Check every line of the material for the word "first". Copy those that have it.

--- Dataset content ---

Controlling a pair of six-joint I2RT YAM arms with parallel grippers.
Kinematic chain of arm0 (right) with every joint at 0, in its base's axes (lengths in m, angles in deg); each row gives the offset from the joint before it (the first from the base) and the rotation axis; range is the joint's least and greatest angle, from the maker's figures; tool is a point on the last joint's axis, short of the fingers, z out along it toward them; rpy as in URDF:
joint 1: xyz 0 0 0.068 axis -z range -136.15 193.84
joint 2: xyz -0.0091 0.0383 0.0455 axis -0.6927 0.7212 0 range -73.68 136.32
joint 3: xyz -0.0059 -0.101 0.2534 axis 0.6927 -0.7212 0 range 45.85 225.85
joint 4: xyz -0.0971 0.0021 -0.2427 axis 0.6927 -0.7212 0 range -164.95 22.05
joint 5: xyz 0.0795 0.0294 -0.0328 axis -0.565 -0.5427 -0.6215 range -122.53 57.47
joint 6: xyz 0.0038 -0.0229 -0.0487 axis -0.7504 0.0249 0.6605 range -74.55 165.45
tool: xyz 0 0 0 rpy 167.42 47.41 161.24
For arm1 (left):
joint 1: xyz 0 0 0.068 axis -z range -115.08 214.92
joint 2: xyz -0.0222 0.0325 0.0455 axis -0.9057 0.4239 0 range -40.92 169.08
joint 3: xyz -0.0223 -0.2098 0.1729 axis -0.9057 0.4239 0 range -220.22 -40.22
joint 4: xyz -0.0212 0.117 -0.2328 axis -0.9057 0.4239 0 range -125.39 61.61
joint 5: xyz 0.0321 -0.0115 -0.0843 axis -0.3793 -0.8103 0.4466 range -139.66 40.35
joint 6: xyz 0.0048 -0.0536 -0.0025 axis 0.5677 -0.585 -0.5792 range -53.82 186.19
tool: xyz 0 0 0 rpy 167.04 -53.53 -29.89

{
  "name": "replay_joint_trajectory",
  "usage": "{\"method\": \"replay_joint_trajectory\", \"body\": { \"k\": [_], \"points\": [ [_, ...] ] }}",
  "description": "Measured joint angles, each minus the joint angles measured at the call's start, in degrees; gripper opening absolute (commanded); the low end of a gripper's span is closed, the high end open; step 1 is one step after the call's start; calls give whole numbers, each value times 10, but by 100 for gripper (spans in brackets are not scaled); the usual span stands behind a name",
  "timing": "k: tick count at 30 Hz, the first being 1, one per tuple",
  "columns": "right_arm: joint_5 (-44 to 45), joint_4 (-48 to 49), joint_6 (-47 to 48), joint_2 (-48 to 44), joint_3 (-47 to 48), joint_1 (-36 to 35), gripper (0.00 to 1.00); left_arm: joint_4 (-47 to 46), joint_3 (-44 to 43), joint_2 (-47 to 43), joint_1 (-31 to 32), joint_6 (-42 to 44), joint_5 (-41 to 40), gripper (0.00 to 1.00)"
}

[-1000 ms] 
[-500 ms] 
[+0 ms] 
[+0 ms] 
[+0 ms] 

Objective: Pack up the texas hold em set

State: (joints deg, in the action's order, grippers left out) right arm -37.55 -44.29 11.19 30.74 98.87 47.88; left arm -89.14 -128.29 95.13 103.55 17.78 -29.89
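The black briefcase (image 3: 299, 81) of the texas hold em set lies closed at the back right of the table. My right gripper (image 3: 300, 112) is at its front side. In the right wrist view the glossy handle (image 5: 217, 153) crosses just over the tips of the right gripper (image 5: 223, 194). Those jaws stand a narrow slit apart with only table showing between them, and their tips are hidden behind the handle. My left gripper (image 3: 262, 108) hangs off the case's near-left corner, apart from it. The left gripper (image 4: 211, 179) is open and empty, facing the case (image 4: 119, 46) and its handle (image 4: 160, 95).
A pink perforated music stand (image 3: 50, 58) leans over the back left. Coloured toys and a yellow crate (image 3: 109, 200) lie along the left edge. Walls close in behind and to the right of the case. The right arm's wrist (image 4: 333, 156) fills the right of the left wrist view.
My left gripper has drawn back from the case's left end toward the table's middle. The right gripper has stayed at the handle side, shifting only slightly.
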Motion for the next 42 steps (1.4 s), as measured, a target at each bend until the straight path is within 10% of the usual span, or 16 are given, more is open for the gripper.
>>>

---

- Completed exercise:
Kinematic chain of arm0 (right) with every joint at 0, in its base's axes (lengths in m, angles in deg); each row gives the offset from the joint before it (the first from the base) and the rotation axis; range is the joint's least and greatest angle, from the maker's figures; tool is a point on the last joint's axis, short of the fingers, z out along it toward them; rpy as in URDF:
  "timing": "k: tick count at 30 Hz, the first being 1, one per tuple",

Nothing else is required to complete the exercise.